__WHAT TO WORK ON__.
One number is the whole answer: the tally of lines in the records that include the word "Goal".

_____

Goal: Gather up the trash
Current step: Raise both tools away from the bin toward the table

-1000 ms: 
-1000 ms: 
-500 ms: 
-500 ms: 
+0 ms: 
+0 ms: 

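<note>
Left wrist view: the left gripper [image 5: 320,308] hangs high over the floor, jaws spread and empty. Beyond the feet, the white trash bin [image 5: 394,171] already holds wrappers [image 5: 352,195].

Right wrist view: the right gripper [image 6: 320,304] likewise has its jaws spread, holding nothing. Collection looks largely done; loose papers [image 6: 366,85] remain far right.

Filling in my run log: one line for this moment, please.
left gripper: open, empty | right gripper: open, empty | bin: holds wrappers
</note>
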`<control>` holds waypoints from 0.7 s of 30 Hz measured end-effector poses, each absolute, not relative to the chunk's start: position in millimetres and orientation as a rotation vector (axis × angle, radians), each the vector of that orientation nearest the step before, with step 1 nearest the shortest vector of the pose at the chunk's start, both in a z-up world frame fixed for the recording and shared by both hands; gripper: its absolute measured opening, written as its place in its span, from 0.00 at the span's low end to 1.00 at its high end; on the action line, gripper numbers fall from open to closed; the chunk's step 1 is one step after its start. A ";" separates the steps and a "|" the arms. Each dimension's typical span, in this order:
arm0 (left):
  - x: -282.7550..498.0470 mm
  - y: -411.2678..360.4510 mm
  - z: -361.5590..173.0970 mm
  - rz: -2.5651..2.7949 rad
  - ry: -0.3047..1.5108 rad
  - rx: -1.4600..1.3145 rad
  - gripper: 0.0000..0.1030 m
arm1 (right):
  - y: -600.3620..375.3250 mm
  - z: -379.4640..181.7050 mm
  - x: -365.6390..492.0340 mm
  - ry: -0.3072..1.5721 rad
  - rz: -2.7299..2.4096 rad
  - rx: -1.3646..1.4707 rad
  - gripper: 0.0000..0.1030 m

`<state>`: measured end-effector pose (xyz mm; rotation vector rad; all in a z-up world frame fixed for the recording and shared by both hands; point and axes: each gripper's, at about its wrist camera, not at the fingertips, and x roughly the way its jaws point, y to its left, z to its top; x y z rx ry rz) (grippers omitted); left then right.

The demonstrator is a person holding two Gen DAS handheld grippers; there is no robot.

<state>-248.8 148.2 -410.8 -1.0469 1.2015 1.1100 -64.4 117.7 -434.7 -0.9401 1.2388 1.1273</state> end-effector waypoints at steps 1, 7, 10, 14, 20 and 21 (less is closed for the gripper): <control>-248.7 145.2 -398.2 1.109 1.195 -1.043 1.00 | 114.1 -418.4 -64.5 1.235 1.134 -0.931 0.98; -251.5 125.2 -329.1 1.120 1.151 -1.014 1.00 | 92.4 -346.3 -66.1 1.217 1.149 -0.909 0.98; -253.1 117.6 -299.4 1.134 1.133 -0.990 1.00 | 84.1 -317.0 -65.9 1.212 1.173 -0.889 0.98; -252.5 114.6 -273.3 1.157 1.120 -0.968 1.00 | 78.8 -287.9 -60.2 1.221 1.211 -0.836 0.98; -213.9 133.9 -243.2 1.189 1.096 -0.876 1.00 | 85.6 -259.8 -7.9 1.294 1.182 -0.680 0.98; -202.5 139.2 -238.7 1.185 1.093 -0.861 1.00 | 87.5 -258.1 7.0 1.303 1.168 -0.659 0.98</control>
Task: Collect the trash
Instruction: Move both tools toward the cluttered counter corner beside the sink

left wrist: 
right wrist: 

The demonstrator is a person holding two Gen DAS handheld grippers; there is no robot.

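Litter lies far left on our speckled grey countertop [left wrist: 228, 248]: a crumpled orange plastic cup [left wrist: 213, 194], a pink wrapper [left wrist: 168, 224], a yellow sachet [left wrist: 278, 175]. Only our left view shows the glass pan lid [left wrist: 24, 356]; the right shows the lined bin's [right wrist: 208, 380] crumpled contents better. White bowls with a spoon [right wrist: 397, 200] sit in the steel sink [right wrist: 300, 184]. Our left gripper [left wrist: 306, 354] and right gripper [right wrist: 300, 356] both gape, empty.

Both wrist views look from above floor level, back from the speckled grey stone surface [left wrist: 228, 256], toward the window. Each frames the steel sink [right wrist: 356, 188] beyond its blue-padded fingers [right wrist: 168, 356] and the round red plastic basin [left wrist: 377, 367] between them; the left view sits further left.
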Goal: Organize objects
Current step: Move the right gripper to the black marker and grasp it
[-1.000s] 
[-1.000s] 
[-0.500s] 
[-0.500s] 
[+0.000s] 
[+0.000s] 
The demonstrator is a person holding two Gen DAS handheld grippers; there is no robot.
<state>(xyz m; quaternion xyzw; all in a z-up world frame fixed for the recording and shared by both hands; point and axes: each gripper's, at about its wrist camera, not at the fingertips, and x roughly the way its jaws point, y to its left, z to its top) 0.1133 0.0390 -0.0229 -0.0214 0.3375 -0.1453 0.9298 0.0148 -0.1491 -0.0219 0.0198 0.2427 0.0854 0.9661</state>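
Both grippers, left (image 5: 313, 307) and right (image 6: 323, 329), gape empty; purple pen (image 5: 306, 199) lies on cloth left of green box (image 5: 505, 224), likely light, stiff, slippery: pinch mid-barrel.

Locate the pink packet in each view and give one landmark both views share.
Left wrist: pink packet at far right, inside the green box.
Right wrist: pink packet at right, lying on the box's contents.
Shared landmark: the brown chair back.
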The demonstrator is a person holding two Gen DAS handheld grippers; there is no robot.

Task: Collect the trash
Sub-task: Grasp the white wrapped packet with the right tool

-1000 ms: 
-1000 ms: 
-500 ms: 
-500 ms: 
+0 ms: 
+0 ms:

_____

__WRITTEN SOLUTION__.
2